**About this task**:
For the entries that follow, retype exactly the lines from the one containing "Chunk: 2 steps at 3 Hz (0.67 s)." to the one containing "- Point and", inclusive, and only those. Images stay out of the copy.

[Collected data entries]
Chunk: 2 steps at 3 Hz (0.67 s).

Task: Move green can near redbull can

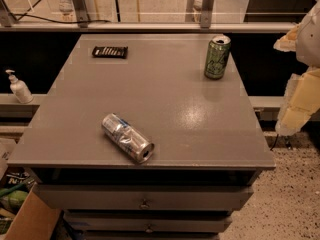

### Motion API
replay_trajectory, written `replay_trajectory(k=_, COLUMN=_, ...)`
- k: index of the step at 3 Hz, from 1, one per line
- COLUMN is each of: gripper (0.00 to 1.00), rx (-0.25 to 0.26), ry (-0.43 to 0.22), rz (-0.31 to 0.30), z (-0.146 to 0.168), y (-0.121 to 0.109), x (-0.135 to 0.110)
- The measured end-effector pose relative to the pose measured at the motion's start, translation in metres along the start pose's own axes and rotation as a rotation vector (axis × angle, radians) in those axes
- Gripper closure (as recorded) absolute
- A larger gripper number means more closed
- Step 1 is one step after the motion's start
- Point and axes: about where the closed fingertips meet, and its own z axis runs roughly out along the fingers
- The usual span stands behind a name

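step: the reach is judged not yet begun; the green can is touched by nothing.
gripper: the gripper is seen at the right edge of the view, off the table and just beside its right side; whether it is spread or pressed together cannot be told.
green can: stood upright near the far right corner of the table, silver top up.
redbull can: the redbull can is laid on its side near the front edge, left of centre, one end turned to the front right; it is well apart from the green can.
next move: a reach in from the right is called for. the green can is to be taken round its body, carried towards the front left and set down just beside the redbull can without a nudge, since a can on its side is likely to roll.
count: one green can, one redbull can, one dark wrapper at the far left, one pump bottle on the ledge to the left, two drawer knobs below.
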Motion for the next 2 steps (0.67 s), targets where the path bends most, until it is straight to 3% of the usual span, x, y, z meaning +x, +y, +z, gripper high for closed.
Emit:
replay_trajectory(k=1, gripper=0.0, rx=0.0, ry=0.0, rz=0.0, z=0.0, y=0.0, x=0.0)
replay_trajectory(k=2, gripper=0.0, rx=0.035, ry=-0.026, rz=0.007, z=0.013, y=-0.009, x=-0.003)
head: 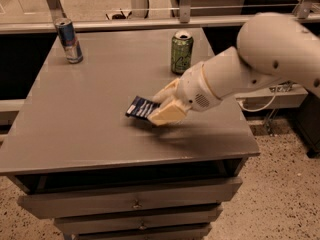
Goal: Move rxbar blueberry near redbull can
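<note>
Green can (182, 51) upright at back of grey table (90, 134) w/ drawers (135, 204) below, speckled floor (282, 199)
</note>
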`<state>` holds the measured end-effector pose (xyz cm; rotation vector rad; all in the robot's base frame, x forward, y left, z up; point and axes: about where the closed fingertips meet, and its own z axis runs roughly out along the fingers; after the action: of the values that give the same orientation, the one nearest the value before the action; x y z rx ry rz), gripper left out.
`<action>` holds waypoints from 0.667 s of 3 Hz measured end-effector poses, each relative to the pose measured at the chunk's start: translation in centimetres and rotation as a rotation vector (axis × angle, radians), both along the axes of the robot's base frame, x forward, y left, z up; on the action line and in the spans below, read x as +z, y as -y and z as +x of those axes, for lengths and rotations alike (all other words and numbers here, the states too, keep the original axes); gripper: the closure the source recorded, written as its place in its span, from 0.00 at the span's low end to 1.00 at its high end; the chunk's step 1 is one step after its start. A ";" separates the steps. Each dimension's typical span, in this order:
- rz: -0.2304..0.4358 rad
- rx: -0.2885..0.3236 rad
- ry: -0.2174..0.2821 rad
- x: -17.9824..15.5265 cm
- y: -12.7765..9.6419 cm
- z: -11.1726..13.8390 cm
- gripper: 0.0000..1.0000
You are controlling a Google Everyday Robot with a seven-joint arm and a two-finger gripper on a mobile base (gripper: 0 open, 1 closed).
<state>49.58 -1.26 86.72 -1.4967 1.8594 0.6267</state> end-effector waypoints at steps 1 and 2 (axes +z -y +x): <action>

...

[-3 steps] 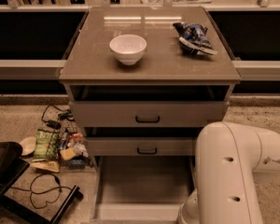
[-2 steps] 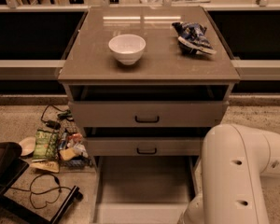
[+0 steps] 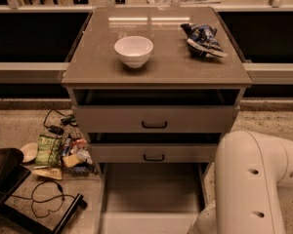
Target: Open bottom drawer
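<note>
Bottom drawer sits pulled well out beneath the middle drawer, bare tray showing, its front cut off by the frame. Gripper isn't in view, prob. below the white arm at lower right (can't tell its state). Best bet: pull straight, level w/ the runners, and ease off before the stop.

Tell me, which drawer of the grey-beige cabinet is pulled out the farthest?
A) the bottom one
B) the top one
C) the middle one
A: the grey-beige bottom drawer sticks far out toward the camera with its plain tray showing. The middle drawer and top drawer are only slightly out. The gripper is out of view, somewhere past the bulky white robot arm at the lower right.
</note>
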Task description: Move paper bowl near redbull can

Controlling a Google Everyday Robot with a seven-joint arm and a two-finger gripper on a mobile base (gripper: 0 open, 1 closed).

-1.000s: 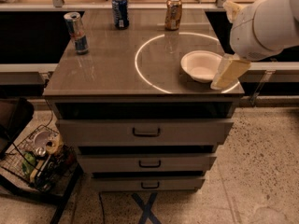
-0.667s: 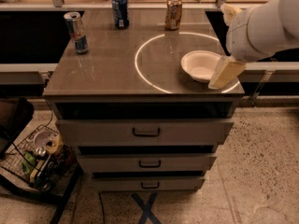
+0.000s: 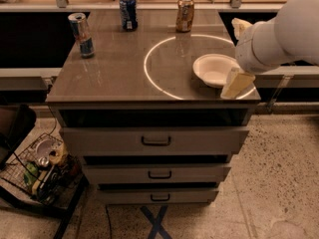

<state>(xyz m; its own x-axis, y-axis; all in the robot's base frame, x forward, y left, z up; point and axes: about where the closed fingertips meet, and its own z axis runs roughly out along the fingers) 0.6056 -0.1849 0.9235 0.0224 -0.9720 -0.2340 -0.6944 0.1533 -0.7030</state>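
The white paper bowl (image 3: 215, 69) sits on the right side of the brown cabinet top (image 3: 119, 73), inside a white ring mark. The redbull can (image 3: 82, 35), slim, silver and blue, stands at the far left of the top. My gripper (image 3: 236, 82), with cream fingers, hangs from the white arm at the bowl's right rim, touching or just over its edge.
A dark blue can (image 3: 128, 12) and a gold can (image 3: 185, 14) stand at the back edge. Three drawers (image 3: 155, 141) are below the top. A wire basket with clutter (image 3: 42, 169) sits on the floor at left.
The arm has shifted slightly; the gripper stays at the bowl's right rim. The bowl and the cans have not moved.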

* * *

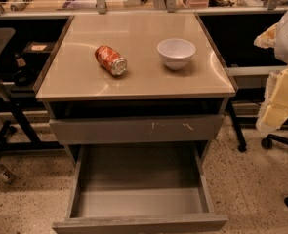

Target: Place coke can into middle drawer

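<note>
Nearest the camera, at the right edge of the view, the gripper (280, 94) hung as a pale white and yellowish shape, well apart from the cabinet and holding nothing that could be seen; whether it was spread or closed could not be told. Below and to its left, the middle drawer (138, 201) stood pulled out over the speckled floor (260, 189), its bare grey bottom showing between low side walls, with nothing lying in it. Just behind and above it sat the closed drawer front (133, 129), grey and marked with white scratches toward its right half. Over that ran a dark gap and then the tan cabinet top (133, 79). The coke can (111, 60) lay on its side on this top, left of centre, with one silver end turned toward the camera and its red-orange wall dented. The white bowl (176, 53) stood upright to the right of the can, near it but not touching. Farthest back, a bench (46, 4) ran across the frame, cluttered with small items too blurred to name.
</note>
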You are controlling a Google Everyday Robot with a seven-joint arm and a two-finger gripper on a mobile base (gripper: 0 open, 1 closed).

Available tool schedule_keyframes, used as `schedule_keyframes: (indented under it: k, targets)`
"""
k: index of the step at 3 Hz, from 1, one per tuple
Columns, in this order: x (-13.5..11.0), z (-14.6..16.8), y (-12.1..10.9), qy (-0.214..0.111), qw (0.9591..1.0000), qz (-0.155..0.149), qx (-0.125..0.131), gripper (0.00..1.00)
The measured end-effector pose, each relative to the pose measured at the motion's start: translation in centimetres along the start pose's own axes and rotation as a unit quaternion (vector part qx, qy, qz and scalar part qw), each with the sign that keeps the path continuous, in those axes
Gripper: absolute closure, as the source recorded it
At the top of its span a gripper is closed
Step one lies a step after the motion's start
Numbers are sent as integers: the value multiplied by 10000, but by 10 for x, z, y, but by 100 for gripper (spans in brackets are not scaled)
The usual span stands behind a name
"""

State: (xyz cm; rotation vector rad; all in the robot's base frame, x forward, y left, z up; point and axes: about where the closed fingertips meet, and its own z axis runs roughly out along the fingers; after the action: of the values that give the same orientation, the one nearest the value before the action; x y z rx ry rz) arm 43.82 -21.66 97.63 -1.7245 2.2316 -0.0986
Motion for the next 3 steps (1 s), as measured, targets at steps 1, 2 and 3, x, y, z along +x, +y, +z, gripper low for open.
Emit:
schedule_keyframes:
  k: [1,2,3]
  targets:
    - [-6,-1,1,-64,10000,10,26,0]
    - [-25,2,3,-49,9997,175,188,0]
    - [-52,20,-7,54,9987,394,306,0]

**Task response**:
Chunk: 2 steps at 3 Hz (0.67 s).

Task: Move green can near redbull can


### Motion API
replay_trajectory, written `replay_trajectory(k=_, COLUMN=_, ...)`
- k: index of the step at 3 Hz, from 1, one per line
- COLUMN is each of: gripper (0.00 to 1.00), rx (-0.25 to 0.26), ry (-0.43 to 0.22), rz (-0.31 to 0.30), z (-0.146 to 0.168), y (-0.121 to 0.109), x (-0.135 to 0.110)
- The measured end-effector pose relative to the pose measured at the motion's start, translation in metres along the start pose's own axes and rotation as a rotation vector (axis × angle, radians) in those axes
- Gripper closure (as recorded) absolute
- A larger gripper number means more closed
- Step 1 is one step after the motion's start
- Point and axes: about where the closed fingertips meet, and its own z axis runs roughly out along the fingers

That completes the answer to the exercise.